* **Action item**
Word for word, write the lines below out again, with no pictures.
──────────────────────────────
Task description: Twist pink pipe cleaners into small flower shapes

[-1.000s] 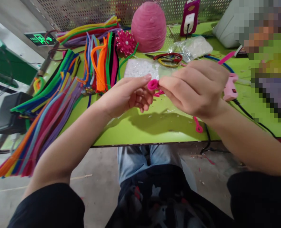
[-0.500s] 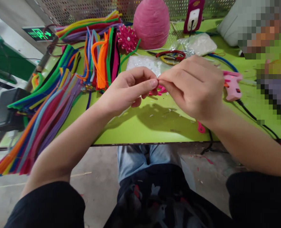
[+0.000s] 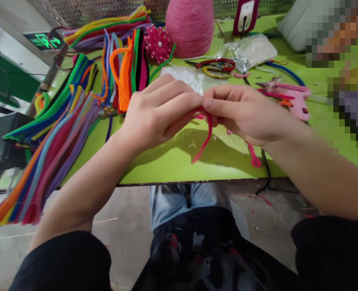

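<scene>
Left hand (image 3: 161, 109) and right hand (image 3: 247, 111) pinch the strip (image 3: 208, 135) over the bench (image 3: 169, 171), towards the front edge, tail dangling; likely light, soft, bendable, best held near its upper end.

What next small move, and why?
Probably curl the loose end of the pink strip upward with the right hand, the left hand steadying: the right pinches its upper part, the left's fingers meet there, and the lower end hangs free below both.
</scene>
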`<move>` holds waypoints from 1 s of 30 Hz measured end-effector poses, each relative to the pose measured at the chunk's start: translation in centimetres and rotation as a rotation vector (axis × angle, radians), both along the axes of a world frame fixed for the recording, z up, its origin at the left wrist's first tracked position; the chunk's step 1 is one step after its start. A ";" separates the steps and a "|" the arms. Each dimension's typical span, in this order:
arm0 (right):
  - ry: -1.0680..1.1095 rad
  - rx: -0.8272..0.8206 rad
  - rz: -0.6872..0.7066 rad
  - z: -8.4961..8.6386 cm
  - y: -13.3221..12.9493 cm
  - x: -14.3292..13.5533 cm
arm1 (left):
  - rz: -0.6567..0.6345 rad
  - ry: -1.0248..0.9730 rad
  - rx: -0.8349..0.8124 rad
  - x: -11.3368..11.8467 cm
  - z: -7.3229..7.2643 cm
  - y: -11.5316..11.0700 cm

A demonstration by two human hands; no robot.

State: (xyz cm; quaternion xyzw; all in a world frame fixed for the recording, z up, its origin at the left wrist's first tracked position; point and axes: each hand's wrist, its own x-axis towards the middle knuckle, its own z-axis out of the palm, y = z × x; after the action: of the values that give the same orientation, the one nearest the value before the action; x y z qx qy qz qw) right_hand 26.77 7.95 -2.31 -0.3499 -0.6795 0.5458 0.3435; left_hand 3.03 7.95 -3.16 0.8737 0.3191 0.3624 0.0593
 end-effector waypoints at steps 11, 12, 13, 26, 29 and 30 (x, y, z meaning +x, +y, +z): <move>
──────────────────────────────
* **Answer space**
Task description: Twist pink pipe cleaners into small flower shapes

[-1.000s] 
[-0.500s] 
[+0.000s] 

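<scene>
Left hand (image 3: 161, 109) and right hand (image 3: 247, 111) pinch the strip (image 3: 208, 135) over the bench (image 3: 169, 171), towards the front edge, tail dangling; likely light, soft, bendable, best held near its upper end.

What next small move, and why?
Probably curl the loose end of the pink strip upward with the right hand, the left hand steadying: the right pinches its upper part, the left's fingers meet there, and the lower end hangs free below both.
</scene>
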`<move>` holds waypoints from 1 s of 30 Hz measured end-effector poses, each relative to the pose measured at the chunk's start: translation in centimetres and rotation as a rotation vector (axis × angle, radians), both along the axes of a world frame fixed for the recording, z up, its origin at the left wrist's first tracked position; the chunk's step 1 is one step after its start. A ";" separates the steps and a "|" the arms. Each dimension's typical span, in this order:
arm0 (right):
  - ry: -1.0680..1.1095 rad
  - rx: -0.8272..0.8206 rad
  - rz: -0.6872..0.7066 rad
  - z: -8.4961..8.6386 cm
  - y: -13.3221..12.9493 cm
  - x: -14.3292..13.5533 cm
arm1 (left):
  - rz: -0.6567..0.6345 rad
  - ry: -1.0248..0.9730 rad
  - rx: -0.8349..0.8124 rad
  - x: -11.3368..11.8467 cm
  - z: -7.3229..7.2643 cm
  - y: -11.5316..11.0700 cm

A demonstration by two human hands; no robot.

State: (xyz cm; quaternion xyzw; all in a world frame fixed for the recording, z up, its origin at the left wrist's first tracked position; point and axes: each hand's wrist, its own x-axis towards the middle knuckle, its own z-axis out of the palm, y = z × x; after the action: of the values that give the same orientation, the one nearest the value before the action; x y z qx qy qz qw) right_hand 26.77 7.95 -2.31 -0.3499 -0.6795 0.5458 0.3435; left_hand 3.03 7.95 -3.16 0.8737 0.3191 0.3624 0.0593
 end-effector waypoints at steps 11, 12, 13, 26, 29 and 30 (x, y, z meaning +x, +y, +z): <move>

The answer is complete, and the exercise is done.